Description of the task
Copy all lines below that use the word "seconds".

Records for the exercise
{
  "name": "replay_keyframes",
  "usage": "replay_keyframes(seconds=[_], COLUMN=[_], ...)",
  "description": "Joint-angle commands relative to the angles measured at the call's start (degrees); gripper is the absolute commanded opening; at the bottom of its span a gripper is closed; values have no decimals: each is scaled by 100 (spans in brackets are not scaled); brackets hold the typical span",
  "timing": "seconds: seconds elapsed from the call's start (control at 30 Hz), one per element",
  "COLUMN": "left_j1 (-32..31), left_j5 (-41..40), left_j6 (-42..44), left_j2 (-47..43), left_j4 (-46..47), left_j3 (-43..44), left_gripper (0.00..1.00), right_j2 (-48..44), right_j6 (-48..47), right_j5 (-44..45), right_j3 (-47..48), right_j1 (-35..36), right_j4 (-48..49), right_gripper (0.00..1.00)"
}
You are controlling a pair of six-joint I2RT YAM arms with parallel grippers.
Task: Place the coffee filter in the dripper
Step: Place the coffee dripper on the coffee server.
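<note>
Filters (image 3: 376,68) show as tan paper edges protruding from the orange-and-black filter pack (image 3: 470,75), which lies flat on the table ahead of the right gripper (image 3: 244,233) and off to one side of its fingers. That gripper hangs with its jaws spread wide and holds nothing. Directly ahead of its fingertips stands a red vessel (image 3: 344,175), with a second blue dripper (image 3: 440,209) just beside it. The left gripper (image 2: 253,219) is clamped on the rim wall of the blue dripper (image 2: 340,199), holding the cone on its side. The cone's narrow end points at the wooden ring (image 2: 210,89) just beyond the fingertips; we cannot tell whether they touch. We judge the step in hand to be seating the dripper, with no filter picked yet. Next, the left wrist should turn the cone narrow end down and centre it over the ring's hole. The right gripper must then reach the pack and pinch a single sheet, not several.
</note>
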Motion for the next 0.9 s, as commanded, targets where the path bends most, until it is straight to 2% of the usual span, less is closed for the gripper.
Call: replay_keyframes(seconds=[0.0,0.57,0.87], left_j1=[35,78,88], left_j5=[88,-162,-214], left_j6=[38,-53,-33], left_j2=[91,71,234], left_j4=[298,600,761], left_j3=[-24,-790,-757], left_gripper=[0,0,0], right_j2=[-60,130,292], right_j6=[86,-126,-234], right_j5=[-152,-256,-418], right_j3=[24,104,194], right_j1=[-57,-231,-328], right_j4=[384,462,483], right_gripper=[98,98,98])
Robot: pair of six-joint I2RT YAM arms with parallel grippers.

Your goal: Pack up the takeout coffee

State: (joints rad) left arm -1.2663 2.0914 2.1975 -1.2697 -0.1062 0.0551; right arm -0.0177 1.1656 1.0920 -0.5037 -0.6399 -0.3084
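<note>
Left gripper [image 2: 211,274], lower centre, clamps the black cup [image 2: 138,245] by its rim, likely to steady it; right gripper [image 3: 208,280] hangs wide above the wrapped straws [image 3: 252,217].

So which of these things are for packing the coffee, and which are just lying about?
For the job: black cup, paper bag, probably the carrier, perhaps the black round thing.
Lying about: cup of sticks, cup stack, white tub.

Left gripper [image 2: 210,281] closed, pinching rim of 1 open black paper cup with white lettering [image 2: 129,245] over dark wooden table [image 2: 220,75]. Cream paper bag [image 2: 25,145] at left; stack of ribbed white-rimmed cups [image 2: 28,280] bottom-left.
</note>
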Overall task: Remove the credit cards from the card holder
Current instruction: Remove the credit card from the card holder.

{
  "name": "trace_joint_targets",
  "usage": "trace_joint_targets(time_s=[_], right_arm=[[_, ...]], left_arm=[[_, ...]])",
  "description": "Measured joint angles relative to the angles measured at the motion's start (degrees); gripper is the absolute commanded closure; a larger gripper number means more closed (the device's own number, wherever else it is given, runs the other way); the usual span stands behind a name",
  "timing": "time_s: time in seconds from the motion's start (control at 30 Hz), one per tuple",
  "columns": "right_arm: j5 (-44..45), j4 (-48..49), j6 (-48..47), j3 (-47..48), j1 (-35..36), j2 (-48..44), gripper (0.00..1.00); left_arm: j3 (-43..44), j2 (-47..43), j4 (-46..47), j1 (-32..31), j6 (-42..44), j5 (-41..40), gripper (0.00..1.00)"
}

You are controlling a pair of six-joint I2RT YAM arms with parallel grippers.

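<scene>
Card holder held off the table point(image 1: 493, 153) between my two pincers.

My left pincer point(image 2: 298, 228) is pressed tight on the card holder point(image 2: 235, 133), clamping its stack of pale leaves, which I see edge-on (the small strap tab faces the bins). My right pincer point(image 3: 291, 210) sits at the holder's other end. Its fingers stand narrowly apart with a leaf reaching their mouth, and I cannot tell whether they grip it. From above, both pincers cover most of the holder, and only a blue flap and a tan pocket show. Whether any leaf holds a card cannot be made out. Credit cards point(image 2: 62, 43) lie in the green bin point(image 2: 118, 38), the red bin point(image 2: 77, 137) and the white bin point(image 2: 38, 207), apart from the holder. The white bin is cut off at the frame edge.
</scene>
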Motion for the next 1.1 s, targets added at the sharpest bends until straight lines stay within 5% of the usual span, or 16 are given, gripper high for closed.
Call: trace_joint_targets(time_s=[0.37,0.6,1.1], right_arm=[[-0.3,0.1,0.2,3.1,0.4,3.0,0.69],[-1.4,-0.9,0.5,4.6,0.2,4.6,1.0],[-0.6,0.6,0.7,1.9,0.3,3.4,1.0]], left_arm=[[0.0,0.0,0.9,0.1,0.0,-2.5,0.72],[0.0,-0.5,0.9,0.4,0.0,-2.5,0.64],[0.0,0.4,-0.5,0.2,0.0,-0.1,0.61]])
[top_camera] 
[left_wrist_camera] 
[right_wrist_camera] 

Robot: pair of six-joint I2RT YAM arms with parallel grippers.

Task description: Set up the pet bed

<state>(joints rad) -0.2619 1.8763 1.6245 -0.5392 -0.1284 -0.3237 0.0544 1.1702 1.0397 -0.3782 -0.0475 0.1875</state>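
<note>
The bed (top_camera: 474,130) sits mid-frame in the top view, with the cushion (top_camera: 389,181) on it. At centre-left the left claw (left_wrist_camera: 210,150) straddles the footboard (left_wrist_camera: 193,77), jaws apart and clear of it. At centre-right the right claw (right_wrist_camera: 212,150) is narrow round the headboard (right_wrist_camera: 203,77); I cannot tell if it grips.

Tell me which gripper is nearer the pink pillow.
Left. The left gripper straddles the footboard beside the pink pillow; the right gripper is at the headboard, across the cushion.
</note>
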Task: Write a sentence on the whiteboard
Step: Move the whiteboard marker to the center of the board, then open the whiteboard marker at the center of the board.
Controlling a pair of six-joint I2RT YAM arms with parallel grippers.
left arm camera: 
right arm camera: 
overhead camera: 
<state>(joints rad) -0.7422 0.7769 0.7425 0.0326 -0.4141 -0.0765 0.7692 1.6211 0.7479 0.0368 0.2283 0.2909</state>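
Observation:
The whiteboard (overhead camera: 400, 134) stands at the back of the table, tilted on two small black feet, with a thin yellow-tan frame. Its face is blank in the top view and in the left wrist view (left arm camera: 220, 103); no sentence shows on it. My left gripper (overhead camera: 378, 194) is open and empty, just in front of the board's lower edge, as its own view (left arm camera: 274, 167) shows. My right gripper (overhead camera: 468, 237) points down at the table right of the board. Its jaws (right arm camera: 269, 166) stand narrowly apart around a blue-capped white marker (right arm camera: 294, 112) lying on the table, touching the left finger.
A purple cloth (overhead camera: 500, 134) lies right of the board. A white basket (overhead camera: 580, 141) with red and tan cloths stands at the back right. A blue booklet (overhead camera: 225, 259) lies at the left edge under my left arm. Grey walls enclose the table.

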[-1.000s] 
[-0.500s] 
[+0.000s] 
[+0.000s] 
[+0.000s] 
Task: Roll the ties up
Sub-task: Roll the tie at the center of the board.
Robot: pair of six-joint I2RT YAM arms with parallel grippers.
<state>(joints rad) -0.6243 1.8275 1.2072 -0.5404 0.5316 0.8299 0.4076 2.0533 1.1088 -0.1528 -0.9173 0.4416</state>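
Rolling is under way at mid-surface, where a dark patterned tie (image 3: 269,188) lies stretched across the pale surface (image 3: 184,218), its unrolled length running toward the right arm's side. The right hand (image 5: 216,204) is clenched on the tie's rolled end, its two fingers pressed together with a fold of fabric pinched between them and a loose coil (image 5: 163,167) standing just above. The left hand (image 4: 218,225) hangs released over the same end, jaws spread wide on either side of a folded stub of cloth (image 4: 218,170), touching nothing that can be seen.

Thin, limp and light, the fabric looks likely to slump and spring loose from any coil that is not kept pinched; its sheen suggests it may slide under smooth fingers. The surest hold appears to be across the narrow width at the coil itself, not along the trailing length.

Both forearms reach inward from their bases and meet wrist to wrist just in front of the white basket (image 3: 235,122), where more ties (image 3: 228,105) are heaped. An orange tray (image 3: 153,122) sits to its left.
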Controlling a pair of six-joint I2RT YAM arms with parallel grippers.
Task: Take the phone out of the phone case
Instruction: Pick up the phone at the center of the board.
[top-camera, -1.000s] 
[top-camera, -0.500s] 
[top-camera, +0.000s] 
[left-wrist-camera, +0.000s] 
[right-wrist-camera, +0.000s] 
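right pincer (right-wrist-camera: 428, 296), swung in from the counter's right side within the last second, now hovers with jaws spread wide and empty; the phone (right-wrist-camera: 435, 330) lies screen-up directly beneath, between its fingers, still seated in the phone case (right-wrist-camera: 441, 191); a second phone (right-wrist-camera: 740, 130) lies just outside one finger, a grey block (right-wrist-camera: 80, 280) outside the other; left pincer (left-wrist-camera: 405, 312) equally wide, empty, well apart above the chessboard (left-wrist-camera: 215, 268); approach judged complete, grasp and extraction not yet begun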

Written answer
  "usage": "replay_keyframes(seconds=[_], COLUMN=[_], ...)",
  "timing": "seconds: seconds elapsed from the call's start (control at 30 Hz), one per element",
Call: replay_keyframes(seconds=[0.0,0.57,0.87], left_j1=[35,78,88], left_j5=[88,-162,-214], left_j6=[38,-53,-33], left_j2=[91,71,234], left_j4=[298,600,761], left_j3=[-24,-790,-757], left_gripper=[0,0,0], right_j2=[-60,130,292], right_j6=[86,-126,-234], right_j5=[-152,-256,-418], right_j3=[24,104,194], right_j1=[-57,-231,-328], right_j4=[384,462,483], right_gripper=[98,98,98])
  "timing": "time_s: time in seconds from the motion's start (control at 30 Hz), one per tuple",

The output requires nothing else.